(MATERIALS PROVIDED Opens)

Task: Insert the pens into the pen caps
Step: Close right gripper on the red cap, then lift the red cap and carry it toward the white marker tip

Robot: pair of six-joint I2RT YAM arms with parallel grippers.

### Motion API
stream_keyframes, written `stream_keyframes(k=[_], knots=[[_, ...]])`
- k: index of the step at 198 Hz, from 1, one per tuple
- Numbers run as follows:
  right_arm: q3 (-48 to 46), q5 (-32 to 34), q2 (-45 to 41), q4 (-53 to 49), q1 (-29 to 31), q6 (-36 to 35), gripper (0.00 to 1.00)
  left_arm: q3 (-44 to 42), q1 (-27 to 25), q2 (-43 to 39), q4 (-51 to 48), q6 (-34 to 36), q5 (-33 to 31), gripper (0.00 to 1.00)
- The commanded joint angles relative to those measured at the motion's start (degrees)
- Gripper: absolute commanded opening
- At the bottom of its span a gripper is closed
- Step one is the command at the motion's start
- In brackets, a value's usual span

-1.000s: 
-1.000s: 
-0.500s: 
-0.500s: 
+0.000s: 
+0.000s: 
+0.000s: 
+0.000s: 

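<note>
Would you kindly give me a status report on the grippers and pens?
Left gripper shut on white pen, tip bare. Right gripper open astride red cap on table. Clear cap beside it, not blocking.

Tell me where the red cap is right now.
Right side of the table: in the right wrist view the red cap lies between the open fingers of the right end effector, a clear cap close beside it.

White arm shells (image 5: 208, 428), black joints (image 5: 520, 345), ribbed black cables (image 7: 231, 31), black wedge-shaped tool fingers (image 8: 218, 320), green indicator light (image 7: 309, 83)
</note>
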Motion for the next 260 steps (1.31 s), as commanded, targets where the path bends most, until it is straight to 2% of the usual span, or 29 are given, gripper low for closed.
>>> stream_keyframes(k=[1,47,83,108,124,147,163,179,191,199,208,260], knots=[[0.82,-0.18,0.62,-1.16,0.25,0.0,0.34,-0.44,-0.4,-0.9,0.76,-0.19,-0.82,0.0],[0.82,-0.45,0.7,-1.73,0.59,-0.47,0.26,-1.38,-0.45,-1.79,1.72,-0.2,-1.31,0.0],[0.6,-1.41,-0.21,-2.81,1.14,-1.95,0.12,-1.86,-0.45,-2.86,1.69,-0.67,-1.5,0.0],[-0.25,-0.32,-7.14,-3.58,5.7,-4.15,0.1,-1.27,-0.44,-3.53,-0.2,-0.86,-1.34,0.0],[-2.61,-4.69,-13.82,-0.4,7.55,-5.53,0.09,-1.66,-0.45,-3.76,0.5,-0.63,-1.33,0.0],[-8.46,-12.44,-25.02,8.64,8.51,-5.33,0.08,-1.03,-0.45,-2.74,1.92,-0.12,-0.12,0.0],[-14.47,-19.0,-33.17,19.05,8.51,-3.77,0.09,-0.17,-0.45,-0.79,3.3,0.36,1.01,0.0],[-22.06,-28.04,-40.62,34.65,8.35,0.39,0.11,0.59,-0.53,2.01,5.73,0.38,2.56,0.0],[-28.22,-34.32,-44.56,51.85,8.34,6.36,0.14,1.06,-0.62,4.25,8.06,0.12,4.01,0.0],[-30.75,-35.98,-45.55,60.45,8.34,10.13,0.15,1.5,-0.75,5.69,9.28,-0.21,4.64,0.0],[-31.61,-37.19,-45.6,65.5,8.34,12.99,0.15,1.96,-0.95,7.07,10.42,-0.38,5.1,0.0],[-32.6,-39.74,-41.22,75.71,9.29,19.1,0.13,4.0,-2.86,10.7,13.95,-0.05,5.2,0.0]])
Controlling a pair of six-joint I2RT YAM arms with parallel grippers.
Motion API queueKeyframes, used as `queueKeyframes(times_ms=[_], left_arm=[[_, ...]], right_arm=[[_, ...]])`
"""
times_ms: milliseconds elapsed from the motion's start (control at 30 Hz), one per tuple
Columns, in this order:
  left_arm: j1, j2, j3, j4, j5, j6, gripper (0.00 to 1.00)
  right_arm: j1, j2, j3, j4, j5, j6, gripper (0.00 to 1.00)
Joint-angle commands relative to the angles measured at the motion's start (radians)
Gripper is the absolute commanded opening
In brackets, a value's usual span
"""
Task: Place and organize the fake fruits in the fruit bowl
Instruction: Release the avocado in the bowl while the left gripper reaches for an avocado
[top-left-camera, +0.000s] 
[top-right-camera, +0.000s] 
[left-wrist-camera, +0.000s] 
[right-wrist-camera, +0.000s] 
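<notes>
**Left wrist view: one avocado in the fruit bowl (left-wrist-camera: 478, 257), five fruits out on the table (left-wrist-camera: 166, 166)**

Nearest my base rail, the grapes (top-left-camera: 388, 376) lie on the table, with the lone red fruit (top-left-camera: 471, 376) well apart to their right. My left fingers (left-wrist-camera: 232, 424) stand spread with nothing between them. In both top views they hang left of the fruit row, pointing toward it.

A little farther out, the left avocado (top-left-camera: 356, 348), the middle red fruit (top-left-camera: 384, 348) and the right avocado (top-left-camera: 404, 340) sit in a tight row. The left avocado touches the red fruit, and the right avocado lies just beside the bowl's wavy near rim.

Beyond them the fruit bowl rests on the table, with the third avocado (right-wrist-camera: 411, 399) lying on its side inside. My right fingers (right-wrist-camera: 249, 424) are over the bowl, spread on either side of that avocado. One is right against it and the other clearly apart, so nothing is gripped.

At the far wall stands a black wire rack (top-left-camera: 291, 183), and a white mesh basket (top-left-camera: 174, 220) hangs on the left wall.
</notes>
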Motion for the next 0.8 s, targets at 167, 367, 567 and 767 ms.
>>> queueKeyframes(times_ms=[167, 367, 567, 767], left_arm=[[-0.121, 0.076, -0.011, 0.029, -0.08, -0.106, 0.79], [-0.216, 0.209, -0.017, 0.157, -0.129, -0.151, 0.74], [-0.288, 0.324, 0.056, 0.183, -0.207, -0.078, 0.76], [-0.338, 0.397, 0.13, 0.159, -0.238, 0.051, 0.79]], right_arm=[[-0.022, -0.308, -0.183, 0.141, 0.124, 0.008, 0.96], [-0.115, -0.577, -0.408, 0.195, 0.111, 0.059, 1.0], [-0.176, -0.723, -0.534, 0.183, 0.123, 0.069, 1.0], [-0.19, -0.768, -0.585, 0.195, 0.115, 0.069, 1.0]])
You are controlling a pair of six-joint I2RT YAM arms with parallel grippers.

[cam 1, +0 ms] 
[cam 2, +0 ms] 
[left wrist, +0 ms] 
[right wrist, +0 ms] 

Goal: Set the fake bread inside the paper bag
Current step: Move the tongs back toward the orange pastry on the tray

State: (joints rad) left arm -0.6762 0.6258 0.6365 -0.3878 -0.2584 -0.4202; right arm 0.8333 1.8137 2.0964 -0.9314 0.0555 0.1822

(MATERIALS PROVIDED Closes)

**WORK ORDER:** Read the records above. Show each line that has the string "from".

**RESPONSE TO THIS TASK:**
- k: index of the step at 198 Hz, from 1, one per tuple
times_ms: milliseconds elapsed from the motion's start (control at 30 Hz), one per tuple

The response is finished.